EXERCISE OBJECTIVE >> Where the records below show a line containing "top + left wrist", start copying; end with the line containing "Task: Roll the", and copy it too.

Top of THE DATA

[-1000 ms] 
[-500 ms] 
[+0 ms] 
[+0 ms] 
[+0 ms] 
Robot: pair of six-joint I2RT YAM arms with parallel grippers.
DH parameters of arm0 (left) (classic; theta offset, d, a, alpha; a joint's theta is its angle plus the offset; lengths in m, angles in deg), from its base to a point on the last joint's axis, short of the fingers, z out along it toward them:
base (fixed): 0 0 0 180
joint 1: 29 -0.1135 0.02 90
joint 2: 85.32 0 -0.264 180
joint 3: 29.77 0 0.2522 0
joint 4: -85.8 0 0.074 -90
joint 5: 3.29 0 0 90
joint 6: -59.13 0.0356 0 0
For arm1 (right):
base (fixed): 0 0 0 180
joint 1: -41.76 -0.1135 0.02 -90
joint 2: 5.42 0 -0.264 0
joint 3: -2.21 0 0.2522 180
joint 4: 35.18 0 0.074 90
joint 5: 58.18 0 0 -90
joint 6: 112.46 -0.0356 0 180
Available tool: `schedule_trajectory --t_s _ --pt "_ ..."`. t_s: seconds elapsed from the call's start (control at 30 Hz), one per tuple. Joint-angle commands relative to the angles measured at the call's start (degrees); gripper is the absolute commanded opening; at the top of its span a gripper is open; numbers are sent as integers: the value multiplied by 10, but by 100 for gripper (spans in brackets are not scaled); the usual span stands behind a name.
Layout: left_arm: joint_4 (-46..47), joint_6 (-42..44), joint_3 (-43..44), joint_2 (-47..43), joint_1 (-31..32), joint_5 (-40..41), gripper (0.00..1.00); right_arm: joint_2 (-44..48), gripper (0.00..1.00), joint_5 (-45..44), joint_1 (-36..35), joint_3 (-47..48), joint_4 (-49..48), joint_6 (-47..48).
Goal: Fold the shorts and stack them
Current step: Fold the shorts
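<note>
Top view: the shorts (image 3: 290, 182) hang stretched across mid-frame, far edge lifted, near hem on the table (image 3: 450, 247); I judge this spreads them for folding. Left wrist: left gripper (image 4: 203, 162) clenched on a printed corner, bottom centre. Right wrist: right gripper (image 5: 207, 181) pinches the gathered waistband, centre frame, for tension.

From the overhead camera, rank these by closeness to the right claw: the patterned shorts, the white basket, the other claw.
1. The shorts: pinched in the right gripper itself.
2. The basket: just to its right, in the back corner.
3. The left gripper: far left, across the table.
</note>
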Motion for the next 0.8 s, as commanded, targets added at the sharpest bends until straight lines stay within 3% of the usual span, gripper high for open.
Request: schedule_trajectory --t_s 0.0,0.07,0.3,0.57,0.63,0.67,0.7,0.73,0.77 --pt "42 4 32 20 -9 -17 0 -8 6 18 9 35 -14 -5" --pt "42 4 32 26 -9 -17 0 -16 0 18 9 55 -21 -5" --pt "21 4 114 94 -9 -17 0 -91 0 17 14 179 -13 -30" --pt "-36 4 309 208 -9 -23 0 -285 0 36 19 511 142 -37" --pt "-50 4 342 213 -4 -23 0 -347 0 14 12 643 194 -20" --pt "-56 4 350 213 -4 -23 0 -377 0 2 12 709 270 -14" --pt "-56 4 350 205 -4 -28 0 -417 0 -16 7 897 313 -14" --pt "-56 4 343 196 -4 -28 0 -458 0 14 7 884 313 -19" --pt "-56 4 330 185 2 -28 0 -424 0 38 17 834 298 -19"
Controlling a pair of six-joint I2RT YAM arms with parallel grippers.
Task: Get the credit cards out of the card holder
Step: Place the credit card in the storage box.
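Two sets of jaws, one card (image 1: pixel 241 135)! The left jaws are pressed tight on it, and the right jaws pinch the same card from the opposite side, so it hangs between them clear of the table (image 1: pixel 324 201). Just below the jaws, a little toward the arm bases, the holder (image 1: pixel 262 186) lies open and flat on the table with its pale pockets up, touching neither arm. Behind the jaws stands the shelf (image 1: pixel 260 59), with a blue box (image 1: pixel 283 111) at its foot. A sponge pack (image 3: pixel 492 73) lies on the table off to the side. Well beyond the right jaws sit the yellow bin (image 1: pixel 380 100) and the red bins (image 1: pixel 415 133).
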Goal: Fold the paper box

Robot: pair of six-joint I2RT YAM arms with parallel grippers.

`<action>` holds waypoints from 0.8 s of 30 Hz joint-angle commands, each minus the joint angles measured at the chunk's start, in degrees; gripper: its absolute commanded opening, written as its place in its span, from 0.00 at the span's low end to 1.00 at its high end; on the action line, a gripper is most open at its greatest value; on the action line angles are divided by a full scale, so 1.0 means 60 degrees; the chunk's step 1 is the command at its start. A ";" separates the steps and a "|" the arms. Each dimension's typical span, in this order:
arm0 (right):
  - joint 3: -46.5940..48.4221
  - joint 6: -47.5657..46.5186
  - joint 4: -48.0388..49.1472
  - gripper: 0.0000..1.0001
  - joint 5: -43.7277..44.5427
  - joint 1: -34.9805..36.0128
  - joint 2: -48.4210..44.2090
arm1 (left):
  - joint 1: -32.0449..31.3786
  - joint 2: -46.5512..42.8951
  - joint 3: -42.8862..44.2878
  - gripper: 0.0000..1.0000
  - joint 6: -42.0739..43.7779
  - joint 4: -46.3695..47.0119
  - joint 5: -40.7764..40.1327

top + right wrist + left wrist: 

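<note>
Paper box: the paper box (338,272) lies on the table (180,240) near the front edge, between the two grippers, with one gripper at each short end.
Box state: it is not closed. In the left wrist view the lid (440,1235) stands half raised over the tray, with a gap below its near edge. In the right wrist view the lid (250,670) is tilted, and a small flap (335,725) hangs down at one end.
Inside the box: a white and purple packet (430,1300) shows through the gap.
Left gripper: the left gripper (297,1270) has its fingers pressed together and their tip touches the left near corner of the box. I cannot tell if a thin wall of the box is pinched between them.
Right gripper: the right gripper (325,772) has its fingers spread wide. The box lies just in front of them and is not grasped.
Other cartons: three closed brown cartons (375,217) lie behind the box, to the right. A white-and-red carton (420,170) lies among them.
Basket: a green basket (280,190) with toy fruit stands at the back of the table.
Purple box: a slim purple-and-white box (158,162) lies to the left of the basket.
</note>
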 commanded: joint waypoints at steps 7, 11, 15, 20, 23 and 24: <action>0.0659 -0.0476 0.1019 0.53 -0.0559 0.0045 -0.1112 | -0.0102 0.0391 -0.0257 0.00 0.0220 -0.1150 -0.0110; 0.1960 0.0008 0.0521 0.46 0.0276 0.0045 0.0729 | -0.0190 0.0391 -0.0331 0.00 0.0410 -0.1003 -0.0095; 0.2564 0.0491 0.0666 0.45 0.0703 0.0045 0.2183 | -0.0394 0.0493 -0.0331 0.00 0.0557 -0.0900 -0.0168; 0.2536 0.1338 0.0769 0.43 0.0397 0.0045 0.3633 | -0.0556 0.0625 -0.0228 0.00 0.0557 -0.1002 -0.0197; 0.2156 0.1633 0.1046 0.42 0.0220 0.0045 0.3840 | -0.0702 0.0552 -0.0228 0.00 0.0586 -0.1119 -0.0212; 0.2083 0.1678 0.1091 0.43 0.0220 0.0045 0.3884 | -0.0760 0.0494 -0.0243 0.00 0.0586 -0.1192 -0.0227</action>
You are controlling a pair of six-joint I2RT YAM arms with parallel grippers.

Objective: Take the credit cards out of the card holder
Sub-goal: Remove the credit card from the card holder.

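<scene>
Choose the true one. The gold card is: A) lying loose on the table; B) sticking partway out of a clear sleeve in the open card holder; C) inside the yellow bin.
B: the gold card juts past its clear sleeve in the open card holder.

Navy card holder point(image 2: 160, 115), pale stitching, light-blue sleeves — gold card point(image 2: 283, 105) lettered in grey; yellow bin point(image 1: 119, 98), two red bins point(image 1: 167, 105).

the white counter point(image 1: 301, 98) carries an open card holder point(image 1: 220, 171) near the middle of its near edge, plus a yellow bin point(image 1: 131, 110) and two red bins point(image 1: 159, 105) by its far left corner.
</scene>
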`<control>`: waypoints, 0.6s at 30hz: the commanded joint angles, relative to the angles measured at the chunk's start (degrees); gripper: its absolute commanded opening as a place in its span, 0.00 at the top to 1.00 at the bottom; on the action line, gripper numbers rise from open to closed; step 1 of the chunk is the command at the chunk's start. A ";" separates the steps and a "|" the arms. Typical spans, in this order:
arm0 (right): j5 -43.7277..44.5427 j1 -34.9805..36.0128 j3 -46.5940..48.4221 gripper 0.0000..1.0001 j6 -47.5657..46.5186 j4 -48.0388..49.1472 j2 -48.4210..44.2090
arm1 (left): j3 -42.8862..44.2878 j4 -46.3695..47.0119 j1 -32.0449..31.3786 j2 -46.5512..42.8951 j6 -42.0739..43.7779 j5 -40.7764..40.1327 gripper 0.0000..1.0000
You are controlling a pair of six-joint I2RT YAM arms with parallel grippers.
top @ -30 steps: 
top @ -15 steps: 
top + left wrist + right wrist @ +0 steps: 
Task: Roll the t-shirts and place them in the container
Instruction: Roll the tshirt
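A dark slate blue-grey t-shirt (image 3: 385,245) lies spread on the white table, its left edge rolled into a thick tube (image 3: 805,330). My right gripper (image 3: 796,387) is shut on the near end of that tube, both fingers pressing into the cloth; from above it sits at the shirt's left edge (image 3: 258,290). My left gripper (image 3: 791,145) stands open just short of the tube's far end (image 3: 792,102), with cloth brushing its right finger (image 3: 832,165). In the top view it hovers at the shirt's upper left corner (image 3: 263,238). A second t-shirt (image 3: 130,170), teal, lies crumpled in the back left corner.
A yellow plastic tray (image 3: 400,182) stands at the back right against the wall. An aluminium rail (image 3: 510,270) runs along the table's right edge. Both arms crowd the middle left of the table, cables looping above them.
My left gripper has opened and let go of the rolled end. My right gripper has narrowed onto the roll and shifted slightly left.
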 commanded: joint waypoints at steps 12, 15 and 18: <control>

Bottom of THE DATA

RESULT FOR THIS EXERCISE >>
top + left wrist + right wrist @ +0 steps: 
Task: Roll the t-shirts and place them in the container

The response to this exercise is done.